Standard JSON schema has been extended to add required parameters for data generation

  • for "string" properties:

    • generate constant string

        "type": "string",
        "const": "constant Value"
      
    • generate empty string

        "$generator": "#/string-type/empty"
      
    • generate UUID4 using Faker UUID4

        "$generator": "#/string-type/uuid" 
      
    • generate a text with specified length ( "maxLength" is optional default value is 100) using Faker text

        "$generator": "#/string-type/text", "maxLength": 30
      
    • generate a title "Mr.","Miss", ... using Faker prefix

        "$generator": "#/string-type/title"
      
    • generate a person first name using Faker first_name

        "$generator": "#/string-type/firstName"
      
    • generate a person last name using Faker last_name

        "$generator": "#/string-type/lastName"
      
    • generate a phone number using Faker phone_number

        "$generator": "#/string-type/phone"
      
    • generate an Email address using Faker email

        "$generator": "#/string-type/email"
      
    • generate a city name using Faker city

        "$generator": "#/string-type/city"
      
    • generate a country name using Faker country

        "$generator": "#/string-type/country"
      
    • generate an ISO country code using Faker country_code

        "$generator": "#/string-type/countryCode"
      
    • generate an I18n language code using Faker language_code

        "$generator": "#/string-type/languageCode"
      
    • generate a date using Faker date_between_dates date format is YYYY-mm-dd

    minimum : the number of days from today for minimum date (default value is -30 years in days) MUST BE INTEGER (positive or negative)

    maximum : the number of days from today for maximum date (default is 0) MUST BE INTEGER (positive or negative)

          "type": "string",
          "format": "date",
          "minimum": -5,
          "maximum": 10
    
  • for "object" properties:

    • get one JSON object from the file "object-name.json" in the configured object_repository_dir directory

        "$generator": "#/object-repository/object-name"
      
    • generate empty object

        "$generator": "#/object-type/empty"
      
  • for "number" properties:

    • generate constant number

        "type": "number",
        "const": 25.00
      
    • generate null/None number

        "type": ["number", "null"],
        "const": null
      
    • generate number between

        "type": "number",
        "maximum": 1000.00,
        "minimum": 0.00
      
    • generate a random number or null/None (By default 5% of null are generated, this frequency can be configured)

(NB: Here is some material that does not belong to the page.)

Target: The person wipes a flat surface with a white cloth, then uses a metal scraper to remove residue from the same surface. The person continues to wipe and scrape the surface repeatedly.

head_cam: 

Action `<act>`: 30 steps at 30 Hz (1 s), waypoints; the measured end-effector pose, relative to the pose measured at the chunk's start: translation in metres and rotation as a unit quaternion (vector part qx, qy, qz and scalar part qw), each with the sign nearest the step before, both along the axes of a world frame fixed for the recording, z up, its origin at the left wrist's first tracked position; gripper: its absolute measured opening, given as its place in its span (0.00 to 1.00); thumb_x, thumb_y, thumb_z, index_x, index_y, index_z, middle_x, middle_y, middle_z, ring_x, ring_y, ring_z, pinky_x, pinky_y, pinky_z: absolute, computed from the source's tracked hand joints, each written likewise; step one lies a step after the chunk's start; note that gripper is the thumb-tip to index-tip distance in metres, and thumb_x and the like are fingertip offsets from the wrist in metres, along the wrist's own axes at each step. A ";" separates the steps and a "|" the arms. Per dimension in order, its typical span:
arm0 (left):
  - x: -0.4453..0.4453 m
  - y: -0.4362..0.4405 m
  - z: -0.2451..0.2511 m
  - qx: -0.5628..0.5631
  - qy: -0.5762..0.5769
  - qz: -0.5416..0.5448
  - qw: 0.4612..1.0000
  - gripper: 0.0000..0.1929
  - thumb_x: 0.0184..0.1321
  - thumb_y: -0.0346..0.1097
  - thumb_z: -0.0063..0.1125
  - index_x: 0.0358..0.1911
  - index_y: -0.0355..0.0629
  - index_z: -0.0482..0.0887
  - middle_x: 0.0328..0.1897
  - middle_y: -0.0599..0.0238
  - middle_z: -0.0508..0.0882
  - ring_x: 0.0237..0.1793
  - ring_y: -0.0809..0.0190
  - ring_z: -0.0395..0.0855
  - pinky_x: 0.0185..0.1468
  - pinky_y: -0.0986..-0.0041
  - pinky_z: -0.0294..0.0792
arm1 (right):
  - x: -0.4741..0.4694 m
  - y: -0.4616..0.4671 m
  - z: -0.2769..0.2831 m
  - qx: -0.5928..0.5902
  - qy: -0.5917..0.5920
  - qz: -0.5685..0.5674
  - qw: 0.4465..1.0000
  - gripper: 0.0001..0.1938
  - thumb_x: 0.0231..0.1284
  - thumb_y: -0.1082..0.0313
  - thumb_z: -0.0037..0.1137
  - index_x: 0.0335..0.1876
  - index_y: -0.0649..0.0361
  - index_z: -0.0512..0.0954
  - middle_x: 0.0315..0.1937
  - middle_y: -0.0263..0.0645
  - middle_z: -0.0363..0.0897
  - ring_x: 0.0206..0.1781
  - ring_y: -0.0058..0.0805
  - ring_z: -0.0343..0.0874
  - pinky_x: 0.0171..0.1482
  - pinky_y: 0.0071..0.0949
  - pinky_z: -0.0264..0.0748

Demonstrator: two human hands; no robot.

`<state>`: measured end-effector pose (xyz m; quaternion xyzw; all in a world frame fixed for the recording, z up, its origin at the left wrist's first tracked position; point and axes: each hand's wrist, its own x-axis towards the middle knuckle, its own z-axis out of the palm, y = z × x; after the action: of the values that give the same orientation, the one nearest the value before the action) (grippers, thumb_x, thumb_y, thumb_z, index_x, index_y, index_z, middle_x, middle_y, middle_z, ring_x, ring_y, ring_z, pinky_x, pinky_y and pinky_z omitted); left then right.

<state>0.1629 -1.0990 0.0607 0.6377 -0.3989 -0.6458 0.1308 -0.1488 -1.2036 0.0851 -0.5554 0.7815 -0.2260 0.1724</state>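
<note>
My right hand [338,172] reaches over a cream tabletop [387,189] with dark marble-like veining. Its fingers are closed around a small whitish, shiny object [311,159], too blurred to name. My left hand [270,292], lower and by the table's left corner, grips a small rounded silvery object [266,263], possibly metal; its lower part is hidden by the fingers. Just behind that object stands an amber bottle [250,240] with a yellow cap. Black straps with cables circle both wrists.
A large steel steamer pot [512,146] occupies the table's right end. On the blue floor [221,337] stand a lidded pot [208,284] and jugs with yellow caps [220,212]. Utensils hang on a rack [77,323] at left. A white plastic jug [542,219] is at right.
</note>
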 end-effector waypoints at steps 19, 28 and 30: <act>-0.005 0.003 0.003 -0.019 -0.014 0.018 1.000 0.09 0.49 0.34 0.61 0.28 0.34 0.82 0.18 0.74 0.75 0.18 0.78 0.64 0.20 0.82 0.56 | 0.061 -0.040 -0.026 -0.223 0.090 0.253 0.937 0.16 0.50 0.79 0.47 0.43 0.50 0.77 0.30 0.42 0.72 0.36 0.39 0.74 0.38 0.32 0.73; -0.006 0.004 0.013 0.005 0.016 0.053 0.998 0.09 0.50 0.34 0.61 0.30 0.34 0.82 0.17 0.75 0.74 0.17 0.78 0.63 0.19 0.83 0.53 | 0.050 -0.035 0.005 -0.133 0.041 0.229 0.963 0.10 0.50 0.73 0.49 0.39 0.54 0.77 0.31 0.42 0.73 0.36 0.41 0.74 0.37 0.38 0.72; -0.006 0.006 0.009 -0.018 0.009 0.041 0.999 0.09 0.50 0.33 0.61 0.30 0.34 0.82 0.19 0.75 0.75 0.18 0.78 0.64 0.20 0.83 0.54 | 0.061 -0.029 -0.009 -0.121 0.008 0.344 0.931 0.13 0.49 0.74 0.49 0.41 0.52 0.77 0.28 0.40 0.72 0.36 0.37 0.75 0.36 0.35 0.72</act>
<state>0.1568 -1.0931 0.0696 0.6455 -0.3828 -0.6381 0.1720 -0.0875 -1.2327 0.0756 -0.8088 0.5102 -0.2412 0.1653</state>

        "type": ["number", "null"]
      
  • for "integer" properties:

    • generate constant integer

        "type": "integer",
        "const": 25
      
    • generate null/None integer

        "type": ["integer", "null"],
        "const": null
      
    • generate integer between

        "type": "integer",
        "maximum": 1000,
        "minimum": 0
      
    • generate a random integer or null/None (By default 5% of null are generated, this frequency can be configured)

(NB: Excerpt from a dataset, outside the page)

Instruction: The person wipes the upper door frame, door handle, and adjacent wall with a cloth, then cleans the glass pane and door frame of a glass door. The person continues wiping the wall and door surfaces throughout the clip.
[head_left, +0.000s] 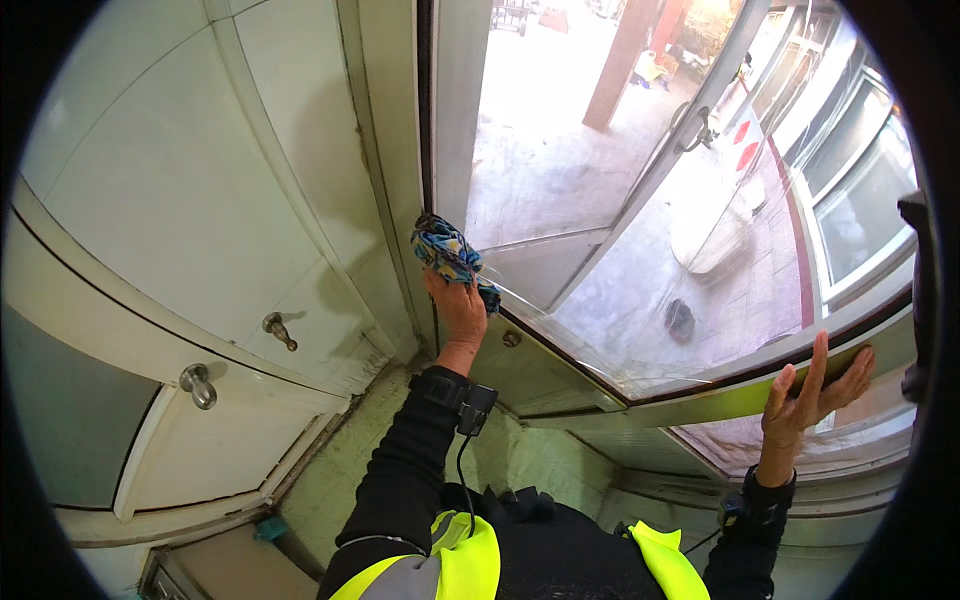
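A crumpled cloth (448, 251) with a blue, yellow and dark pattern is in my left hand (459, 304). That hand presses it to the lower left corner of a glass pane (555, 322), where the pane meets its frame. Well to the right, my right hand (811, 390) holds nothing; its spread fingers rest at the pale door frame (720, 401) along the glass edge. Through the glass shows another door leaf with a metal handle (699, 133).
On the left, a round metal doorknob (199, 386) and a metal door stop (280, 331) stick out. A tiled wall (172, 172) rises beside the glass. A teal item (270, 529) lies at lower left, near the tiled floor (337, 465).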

        "type": ["integer", "null"]
      
  • Pair combination generation is available: to activate it you need to add on the property.

      "$pairwise": true
    

    this mode is available for:

    • boolean propeties
    • String properties with "Enum" or "pattern" (Warning pairwise generation on pattern can be very slow depending on your pattern complexity)
    • Object with "$generator": "#/object-repository/object-name"

Config file description:

Here is a sample config file:

    {
      "schema_dir": "schemas",
      "metadata_dir": "metadatas",
      "static_input_dir": "",
      "object_repository_dir": "object-repositories",
      "record_number": 1,
      "apply_record_number_on_pairwise": true,
      "generate_pairwise_hash": false,
      "data_locale_list": ["en_US","fr_FR"],
      "null_percent": 5,
      "stream_configs": {
        "sample": {
          "record_number": 100,
          "apply_record_number_on_pairwise": true,
          "generate_pairwise_hash": true,
          "data_locale_list": ["en_US","fr_FR"],
          "pair_generation_mode": "pairwise"
        }
      }
    }

First part is "global configuration":

  • "schema_dir" path to directory that contains JSON schema file(s).
  • "metadata_dir" path to directory that contains Singer Metadata file(s).
  • "static_input_dir" âth to directory that contains JSON static inputs file.

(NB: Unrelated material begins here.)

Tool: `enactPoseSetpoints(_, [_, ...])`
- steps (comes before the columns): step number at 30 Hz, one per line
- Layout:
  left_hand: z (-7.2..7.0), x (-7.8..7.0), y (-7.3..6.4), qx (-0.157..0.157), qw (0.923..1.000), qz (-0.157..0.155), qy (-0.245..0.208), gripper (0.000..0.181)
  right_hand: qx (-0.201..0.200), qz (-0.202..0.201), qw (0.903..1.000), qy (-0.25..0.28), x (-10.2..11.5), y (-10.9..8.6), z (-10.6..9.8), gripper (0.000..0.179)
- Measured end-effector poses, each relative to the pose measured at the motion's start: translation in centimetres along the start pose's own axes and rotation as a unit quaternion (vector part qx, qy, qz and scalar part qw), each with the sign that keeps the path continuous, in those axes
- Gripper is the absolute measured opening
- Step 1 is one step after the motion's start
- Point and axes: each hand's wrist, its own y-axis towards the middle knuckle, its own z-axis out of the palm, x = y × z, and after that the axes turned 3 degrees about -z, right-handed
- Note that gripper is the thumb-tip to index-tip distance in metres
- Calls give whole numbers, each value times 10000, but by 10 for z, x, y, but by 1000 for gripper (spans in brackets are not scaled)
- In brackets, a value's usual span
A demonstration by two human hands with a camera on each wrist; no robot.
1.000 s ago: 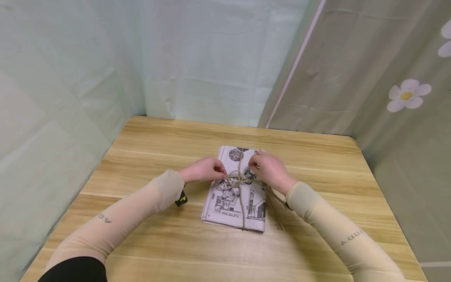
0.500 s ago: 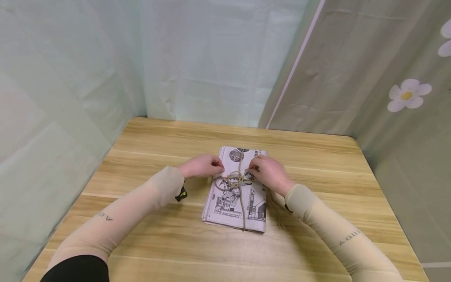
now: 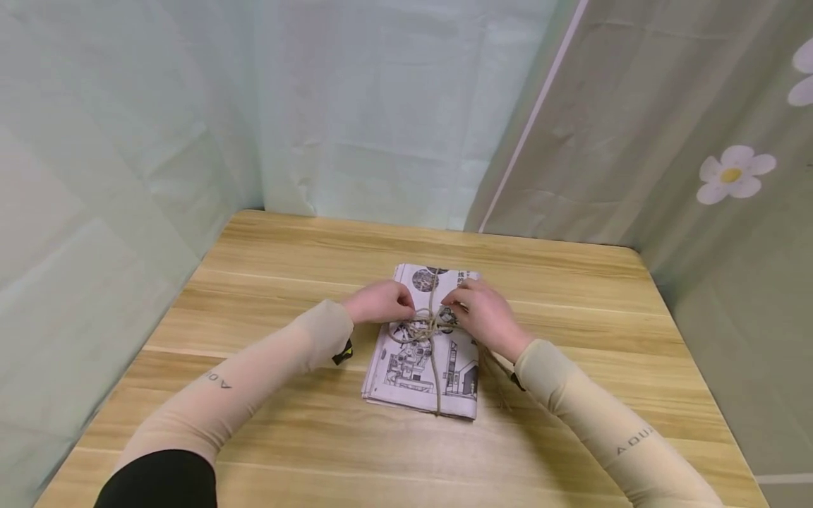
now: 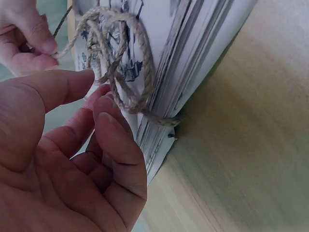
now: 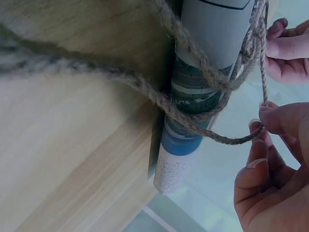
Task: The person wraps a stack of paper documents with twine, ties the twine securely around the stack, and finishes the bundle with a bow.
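Observation:
A folded stack of newspapers (image 3: 422,398) lies on the table, with jute twine (image 3: 435,370) crossed over it. Loops of the twine (image 4: 145,63) gather in a loose bow at the middle of the top sheet. My right hand (image 3: 490,317) pinches a strand between thumb and fingertip, just right of the bow; the right wrist view shows this strand drawn up from the stack's edge. My left hand (image 3: 381,302) is at the left side of the bow. Its thumb and bent fingers (image 4: 120,140) are close against the loops, with a gap between thumb and forefinger.
The wooden table (image 3: 286,437) extends around the stack on all sides. Loose twine ends (image 3: 502,384) trail on it beside the right wrist. Pale curtains (image 3: 394,141) hang behind and at both sides, one with a flower print.
My left hand drew back slightly from the bow, leaving a loop lying on the paper, then moved right to the loops again. My right hand keeps its pinch, shifting little.

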Motion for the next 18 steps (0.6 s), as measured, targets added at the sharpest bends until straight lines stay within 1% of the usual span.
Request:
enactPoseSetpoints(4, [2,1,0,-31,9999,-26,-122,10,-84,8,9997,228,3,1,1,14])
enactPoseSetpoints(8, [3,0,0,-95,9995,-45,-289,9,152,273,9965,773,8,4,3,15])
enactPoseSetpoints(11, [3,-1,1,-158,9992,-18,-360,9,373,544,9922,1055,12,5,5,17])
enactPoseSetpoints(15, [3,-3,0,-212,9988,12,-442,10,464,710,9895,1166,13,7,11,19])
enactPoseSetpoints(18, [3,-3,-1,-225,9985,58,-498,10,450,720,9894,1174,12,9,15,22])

In those 3 directories we expect 1 file per stream, filename = .json

  • "object_repository_dir" path to the directory that contains repositories JSON files.

Second part is default configuration for all streams:

  • "record_number" : the default number of generated records (if not override)
  • "apply_record_number_on_pairwise" : boolean, if true the previous record number is generated ignoring the number of possible permutation number computed by pairwise algorithm
  • "generate_pairwise_hash" : boolean, if true a "pairwise_hash" property is added to the generated data to identify the Pair used by each record.
  • "data_locale_list" : list of locale for generated data Faker Documentation
  • "pair_generation_mode": Optional Possible values are "pairwise" (Default mode) "all_combinations" and "every_value_at_least_once"

This parameter defines the type of combination generated with the possible values of all properties marked with "$pairwise": true

- every_value_at_least_once : is the smallest combination, every value will be used at least once.
- pairwise : generates more combination compliant with [Pairwise Testing](http://pairwise.org/)
- all_combinations : is the biggest, is will generate all possible combinations of the provided values (cartesian product)
  • "null_percent": Optional frequency in percent of Null values generated.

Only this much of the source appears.